LOUIS I, LOUIS II, LOUIS III, … LOUIS XIV, pas aussi évident!

Tout  semble si logique dans la numérotation des rois de France, si évident… inéluctable. Cette numérotation si rigoureuse s’impose par sa simplicité, une simplicité d’autant plus évidente qu’ en dépit de 15 siècles nous ne devons compter que jusqu’à  dix-huit. Sans dépasser la vingtaine, voici reconstituée toute l’histoire de la royauté française.

Edifiant!  A moins que,  sous couvert de simplicité ces nombres ne constituent qu’un beau mensonge,  à tout le moins une illusion.  Paradoxe des temps modernes, alors que l’histoire a acquis le statut de science, la numérotation des lignées royales n’avait jamais été étudiée ni analysée jusque’ à ce que Michel-André Lévy n’ y vît matière à investigation.

L’un des éléments premiers qui a fondé la pérennité de dynasties  n’avait encore jamais été soumis à une analyse historique, ni remis en question. Ironie de l’histoire, à moins que ce numéro ne soit, lui aussi, qu’un beau mensonge…  llusion, tradition, innovation, la numérotation des rois de France recèle maintes surprises, et déchiffrer les arcanes de cette succession de nombres symboliques révèle une fascinante construction de l’image de la royauté française. L’ Historia Regum Francorum, l’ Histoire des Rois Francs, écrite au VIII è siècle, qui retrace leur règne ne comporte aucun numéro. Le puriste oubliera  donc les Clothaire , Théodebert, Siegebert, Thierry I et II,  et mêmeTheodebald I qui n’eut jamais de second,, transmis par les manuels.

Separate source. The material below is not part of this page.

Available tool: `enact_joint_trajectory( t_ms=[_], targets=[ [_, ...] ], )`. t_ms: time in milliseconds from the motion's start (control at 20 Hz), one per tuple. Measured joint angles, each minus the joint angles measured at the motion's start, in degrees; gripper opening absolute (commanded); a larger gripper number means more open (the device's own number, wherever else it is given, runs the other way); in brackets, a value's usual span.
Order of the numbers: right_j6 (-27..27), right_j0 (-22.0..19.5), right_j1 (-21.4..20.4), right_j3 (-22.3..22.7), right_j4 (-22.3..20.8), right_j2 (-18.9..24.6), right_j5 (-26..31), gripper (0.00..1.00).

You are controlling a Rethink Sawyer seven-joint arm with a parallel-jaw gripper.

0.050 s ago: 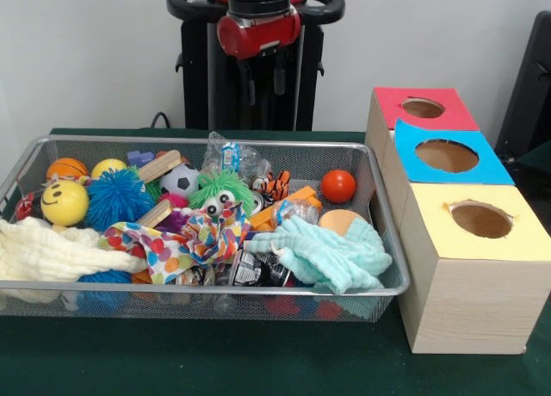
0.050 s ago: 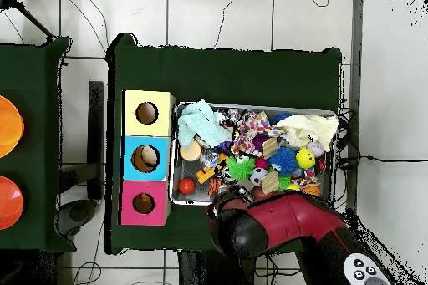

C’est Adémar de Chabannes (989-1034) qui initie ce système dans sa chronique qui parcourt l’histoire des Francs depuis leurs origines troyennes. Cet historien utilise la numérotation pour présenter  la dynastie des rois de la Francie Orientale. Et ainsi parurent Othon I, (936-973) Othon II ( 973-983), Othon III 983-1002), le grand-père, le fils et le petit-fils. Mais un siècle plus tard chez Lambert de Saint Omer, seuls Dagobert I et II ont droit à la numérotation  dans Le Catalogue des Rois. La numérotation reste sporadique. Elle est apparue au XI ème siècle, mais son adoption prendra trois siècles.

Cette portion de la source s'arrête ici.